Thanksgiving. My Thanksgiving. The one I cooked from start to finish, in my kitchen, with my hands, for my people.
I started Wednesday night: the pie. Pumpkin, Mom's recipe, the one that tastes like every Thanksgiving of my childhood. Crust from scratch (butter, flour, ice water, don't overwork it, roll it thin, crimp the edges with a fork). Filling: pumpkin purée, eggs, cream, sugar, cinnamon, ginger, cloves, nutmeg. Into the oven at 350 for fifty minutes. The house smelled like November. The house smelled like home.
Thursday morning at 6 AM: turkey in the oven. Sixteen pounds, brined overnight (a modification Mom doesn't approve of but which I find essential), rubbed with butter, stuffed with aromatics. Into the oven at 325. I set the timer and began the side dishes: mashed potatoes (Yukon Golds, boiled, mashed with butter and cream, salted generously), green bean casserole (from scratch, not the canned kind — fresh beans, mushroom sauce, crispy onions on top), stuffing (the practice run paid off), cranberry sauce (already made), rolls (from the freezer — even I have limits).
Brett and Claire arrived at 2. Brett brought wine.
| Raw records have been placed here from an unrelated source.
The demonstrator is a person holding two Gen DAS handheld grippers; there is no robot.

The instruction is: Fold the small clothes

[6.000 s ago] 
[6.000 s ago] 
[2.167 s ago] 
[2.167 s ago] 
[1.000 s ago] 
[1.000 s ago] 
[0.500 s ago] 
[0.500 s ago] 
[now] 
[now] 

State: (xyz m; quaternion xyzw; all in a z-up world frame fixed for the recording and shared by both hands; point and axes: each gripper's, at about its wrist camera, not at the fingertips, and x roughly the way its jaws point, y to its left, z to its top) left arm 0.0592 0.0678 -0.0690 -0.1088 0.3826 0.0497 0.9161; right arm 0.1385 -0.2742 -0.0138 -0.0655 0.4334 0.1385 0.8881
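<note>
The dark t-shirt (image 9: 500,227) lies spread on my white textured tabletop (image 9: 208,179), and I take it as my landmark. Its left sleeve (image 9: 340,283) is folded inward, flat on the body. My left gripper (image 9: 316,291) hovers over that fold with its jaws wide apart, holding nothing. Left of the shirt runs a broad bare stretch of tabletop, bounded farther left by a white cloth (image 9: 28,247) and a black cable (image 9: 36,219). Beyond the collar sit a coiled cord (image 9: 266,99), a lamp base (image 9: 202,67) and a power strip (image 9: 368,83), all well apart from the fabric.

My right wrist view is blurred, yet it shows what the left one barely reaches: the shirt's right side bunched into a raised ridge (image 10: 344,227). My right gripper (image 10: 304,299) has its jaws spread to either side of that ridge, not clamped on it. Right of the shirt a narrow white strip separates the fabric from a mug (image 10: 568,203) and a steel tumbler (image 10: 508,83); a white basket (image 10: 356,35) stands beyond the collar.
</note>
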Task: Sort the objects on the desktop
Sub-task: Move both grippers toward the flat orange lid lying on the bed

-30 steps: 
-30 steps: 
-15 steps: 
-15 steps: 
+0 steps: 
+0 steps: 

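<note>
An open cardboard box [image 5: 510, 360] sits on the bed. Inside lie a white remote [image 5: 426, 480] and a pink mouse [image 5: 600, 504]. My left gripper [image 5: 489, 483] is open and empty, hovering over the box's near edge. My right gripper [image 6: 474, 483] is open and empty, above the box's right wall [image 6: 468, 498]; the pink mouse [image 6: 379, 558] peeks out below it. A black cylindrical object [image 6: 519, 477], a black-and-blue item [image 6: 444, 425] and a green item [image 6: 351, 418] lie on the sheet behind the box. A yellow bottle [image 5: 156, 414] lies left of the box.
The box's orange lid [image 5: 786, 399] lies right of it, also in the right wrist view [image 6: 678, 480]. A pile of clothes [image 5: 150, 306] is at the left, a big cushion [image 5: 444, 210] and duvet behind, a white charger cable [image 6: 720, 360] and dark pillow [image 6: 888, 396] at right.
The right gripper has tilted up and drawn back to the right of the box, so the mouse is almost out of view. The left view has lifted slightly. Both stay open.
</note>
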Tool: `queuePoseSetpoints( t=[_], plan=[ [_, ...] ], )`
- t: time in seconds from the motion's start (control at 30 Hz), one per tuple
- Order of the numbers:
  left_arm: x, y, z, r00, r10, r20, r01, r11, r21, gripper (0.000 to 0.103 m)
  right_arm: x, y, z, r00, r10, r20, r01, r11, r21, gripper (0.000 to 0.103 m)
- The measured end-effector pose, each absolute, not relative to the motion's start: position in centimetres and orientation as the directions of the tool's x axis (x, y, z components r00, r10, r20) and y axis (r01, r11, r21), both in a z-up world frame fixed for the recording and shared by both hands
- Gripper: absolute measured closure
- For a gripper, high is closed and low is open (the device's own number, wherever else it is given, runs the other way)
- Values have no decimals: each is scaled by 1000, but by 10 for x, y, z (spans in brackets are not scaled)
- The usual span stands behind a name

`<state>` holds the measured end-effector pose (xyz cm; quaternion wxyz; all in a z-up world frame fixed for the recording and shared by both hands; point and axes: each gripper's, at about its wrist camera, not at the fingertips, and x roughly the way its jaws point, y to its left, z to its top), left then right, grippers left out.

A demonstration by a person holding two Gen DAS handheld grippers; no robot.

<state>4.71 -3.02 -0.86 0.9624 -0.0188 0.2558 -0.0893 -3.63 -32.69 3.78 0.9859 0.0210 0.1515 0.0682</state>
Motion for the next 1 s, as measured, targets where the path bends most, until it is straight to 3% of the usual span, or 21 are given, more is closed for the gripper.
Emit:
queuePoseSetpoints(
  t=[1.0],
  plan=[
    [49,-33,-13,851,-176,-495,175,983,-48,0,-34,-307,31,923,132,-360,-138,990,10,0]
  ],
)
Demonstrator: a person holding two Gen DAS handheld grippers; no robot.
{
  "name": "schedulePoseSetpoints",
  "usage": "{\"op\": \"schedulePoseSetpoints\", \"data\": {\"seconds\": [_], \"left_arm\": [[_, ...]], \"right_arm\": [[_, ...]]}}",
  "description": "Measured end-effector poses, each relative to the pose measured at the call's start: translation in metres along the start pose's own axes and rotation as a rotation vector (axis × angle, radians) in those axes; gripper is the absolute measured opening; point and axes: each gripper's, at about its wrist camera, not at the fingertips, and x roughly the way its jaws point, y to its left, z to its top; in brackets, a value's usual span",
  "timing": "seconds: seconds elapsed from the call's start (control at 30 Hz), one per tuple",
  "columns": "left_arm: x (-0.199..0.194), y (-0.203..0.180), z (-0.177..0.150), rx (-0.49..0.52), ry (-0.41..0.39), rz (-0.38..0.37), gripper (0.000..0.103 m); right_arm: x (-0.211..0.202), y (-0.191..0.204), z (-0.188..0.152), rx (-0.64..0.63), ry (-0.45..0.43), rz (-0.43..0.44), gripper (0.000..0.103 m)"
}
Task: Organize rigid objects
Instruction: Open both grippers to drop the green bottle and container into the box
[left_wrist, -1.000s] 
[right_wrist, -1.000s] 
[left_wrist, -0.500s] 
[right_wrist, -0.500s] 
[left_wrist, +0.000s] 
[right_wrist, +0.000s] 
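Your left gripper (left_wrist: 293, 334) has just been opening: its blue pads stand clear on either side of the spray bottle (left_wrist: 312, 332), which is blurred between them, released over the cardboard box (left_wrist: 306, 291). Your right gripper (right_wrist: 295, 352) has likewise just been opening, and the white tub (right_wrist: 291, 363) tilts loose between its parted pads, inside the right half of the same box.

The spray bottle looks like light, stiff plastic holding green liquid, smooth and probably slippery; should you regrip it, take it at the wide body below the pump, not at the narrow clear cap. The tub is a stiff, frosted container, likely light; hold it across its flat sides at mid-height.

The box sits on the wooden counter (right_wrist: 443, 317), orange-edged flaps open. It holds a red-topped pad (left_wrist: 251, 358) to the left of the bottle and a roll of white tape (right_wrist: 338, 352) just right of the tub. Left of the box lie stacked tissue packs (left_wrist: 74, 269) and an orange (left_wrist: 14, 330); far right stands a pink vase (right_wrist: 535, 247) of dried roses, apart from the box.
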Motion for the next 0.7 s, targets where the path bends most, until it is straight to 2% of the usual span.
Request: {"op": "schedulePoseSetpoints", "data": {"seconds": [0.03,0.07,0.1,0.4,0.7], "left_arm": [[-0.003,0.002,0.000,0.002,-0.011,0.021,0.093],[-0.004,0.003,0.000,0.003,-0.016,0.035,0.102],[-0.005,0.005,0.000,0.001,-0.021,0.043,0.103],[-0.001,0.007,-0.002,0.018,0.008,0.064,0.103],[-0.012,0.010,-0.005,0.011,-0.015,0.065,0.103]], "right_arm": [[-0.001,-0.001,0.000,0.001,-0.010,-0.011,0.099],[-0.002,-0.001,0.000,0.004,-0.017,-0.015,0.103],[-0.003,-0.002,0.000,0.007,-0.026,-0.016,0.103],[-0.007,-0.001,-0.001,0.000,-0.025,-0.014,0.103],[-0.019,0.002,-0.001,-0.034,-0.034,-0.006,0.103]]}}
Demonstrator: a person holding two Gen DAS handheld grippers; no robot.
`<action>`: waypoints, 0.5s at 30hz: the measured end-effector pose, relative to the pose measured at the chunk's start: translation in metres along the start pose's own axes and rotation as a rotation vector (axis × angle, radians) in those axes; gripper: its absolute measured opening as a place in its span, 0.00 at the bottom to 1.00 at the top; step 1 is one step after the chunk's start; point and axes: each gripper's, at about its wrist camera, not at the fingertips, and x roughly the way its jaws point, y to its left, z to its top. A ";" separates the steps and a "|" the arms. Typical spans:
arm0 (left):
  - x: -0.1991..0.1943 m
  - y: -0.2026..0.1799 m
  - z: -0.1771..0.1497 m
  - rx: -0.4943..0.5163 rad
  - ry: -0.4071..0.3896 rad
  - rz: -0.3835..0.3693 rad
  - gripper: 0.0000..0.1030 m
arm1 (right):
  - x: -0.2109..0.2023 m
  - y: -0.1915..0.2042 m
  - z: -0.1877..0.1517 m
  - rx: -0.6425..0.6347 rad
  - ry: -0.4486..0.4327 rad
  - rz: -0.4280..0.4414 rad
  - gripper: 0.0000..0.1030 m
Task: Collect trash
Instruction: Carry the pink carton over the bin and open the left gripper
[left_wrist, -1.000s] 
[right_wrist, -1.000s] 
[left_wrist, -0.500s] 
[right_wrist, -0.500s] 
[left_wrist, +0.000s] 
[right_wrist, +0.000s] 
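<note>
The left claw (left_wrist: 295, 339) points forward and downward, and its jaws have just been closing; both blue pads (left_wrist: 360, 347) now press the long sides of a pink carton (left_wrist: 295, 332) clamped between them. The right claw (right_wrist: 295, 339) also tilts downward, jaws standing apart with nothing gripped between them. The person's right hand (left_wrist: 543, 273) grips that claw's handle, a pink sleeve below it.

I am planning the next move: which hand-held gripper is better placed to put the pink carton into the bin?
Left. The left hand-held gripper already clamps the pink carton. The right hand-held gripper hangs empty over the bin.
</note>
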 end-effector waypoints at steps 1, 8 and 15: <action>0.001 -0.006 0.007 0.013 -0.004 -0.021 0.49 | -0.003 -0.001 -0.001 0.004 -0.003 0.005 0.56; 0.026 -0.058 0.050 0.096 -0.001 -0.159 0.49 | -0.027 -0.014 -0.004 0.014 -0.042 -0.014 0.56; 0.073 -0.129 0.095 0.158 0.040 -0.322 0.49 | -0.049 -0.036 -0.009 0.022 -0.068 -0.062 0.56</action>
Claire brought a salad, because Claire is the kind of person who brings salad to Thanksgiving, which is both admirable and unnecessary but appreciated. Mason set the table. He's become the official table-setter, a job he takes seriously, aligning the forks and knives with the precision of a geometry student. Lily scattered napkins in the general vicinity of the plates and called her work done.
We sat down at 4 PM. The table was full. The turkey was golden. The sides were steaming. I looked at this table — my table, my food, my family — and I said grace. I don't usually say grace. I am not a reliably religious person. But today I said it, because if there was ever a day to thank whoever is listening, it is the day when a woman who was bald and sick on this couch last year is standing at the head of her own table, feeding people she loves, alive and present and holding a carving knife.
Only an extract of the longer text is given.